Further, as shown in FIG. 11, in a state where the first ink receiving unit 13 has been moved to the ink receiving position, the grooves 60 are located just below the nozzles provided in the respective recording heads 5a to 5f. Accordingly, ink is ejected from the nozzles onto the grooves 60, and thus the ejected ink can flow smoothly along the grooves 60.

The ribs 61 guide ink ejected from the respective recording heads 5a to 5f into the predetermined groove 60, and extend linearly along the moving direction of the first ink receiving unit 13 so as to sandwich the groove 60 therebetween. The ribs 61 can prevent ink from leaking into adjacent grooves 60. That is, ink can be prevented from being concentrated on a particular groove 60.

The side walls 13b of the first ink receiving unit 13 are upright from three sides of the bottom wall 13a, that is, an edge of the bottom wall 13a close to the ink receiving position and edges of the bottom wall 13a along the two guide rods 20. In other words, the side walls 13b of the first ink receiving unit 13 are upright from the edges of the bottom wall 13a except an edge of the bottom wall 13a close to the ink non-receiving position.
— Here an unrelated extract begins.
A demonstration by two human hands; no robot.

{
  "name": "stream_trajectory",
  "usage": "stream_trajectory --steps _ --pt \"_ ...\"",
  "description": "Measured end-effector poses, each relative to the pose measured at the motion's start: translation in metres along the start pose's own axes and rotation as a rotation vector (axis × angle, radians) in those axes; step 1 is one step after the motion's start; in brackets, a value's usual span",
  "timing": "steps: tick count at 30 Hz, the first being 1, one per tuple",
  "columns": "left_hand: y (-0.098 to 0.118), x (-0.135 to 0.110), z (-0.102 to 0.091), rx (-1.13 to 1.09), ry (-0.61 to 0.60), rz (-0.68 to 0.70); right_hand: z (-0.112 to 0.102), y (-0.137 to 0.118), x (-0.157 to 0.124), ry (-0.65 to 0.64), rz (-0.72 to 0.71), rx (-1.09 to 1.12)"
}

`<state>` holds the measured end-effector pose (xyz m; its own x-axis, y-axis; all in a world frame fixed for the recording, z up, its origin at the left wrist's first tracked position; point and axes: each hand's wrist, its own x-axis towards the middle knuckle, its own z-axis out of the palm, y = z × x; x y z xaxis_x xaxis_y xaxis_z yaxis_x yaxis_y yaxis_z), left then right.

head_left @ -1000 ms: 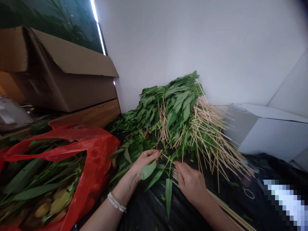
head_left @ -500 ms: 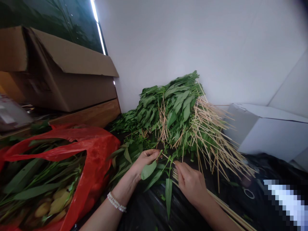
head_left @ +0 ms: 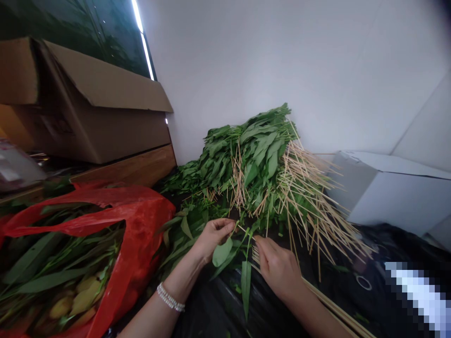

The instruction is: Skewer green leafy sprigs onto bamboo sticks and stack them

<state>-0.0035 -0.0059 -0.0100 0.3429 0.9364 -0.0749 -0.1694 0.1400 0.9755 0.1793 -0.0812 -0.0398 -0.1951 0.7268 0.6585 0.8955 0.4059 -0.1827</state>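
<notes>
My left hand (head_left: 214, 238), a beaded bracelet on its wrist, pinches a leafy green stem between thumb and fingers. A broad leaf (head_left: 222, 253) of it hangs below the palm. My right hand (head_left: 278, 263) is closed around a thin bamboo skewer (head_left: 242, 228), whose far end reaches the stem at my left fingertips. More long leaves (head_left: 246, 281) dangle between the hands, apparently from stems on the skewer. Beneath my right forearm lie bare bamboo skewers (head_left: 331, 303). Beyond both hands rises a heap of skewered leafy greens (head_left: 264, 145), its sticks fanning out rightward.
A red plastic bag (head_left: 141, 234) with greens and yellowish round produce lies on the left. Behind it stands an open cardboard box (head_left: 120, 126). A white box (head_left: 405, 197) is at the right. Black plastic sheeting (head_left: 207, 305) covers the surface below my hands.
The broad leaf under my left hand has swung a little to the right, and my left fingertips have shifted slightly. My right hand keeps its hold on the skewer.
</notes>
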Motion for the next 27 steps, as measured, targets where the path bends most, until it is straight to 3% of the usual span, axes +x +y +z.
stream_trajectory --steps 8,17,27 --pt "-0.004 0.005 -0.008 -0.097 0.005 -0.041 -0.001 -0.001 0.001 0.009 0.004 -0.008" --pt "0.000 0.000 0.000 -0.222 -0.003 -0.114 0.001 -0.003 -0.001 0.016 -0.008 0.038" --pt "-0.006 -0.001 0.005 -0.192 -0.061 -0.124 0.004 -0.005 -0.002 -0.007 -0.003 0.028"
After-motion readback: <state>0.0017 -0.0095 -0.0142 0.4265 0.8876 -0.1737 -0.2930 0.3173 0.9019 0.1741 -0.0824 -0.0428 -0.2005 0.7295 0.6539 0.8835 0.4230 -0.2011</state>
Accordingly, ink ejected onto the bottom wall 13a by the purge operation can be prevented from leaking from the side close to the ink receiving position or the sides extending along the guide rods 20, and can flow toward the ink non-receiving position.

The first ink receiving unit 13 is provided with, in addition to the parts described above, a comb-shaped ink introducing member 62 and a wiper 63. The ink introducing member 62 is disposed on a front-end side close to the ink receiving position. The wiper 63 is disposed closer to the ink receiving position than the ink introducing member 62.
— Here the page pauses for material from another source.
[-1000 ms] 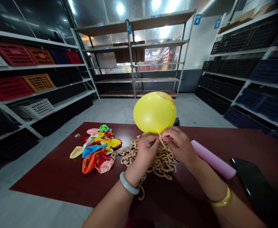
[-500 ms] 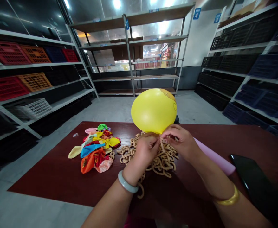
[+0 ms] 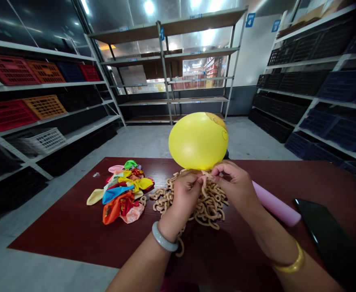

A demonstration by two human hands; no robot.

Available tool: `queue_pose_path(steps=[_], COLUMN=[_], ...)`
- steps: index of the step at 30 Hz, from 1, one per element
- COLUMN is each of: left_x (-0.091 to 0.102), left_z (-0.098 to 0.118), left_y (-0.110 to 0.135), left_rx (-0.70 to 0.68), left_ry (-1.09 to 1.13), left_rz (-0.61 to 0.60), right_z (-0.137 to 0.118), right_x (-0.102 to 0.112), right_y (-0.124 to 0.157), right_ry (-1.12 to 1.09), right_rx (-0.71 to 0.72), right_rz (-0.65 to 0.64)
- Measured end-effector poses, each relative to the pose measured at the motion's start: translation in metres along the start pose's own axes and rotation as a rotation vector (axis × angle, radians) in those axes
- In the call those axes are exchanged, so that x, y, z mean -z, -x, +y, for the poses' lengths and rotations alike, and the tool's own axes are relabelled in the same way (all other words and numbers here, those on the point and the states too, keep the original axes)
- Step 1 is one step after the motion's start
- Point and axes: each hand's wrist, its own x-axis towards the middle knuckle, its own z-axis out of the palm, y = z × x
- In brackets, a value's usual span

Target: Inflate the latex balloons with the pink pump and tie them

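An inflated yellow balloon (image 3: 196, 140) with a printed orange patch rises above the table, its neck end down at my fingers. My left hand (image 3: 187, 190) is closed in a pinch at the balloon's neck, which the fingers largely hide. My right hand (image 3: 234, 180) pinches a thin tan strand (image 3: 205, 182) just below the balloon, close to the left fingertips. Whether the strand is looped around the neck, I cannot tell. Under both hands lies a pile of curly tan loops (image 3: 210, 209). To the left, several limp, colourful balloons (image 3: 124, 190) lie heaped together.
A pink tube (image 3: 277, 205) lies right of my right hand, with a black phone-like slab (image 3: 320, 231) beyond it. The dark red table (image 3: 71, 227) carries all this. Shelves with crates (image 3: 10, 113) stand left and right, and a metal rack (image 3: 168, 81) behind.
The balloon has settled slightly lower over my hands and shifted a little right. Both hands have turned slightly, and the tan strand between the fingertips now lies more across.
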Motion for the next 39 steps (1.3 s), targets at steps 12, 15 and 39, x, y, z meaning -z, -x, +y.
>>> queue_pose_path(steps=[12, 15, 39], left_x=[-0.003, -0.004, 0.0], left_z=[0.011, 0.011, 0.006], left_y=[-0.001, 0.0, -0.006], left_rx=[0.258, 0.338, 0.483], left_ry=[0.253, 0.294, 0.386], left_rz=[0.021, 0.022, -0.151], right_z=[0.009, 0.012, 0.011], right_x=[-0.006, -0.008, 0.004], right_y=[0.005, 0.005, -0.004], right_ry=[0.228, 0.33, -0.064], right_rx=[0.231, 0.342, -0.159], right_rz=[0.124, 0.114, -0.096])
The ink introducing member 62 introduces ink, which adheres to the nozzle formation surface of each of the recording heads 5a to 5f by the purge operation, onto the bottom wall 13a. The ink introducing member 62 forms a comb-shaped channels, which communicate the recording head unit 5 side with the bottom wall 13a side and extend over the range of the recording heads 5a to 5f in a direction perpendicular to the moving direction of the first ink receiving unit 13.

According to the ink introducing member 62, as shown in FIG. 10, ink of a droplet shape adhering to the nozzle formation surface by the purge operation is introduced into the channels formed between the comb teeth by a capillary action when the first ink receiving unit 13 is moved in the direction opposite to the arrow D, and then is introduced onto the bottom wall 13a through the channels. Accordingly, the ink of the droplet shape adhering to the nozzle formation surface by the purge operation is removed. Therefore, the inside of the apparatus can be prevented from being polluted due to ink dripping into the apparatus.

The wiper 63 is able to abut against the nozzle formation surface so as to wipe ink adhering to the nozzle formation surface. When the first ink receiving unit 13 is moved from the ink receiving position to the ink non-receiving position, the wiper 63 is upright toward the nozzle formation surface so as to abut against the nozzle formation surface. The wiper 63 is formed of a rubber plate.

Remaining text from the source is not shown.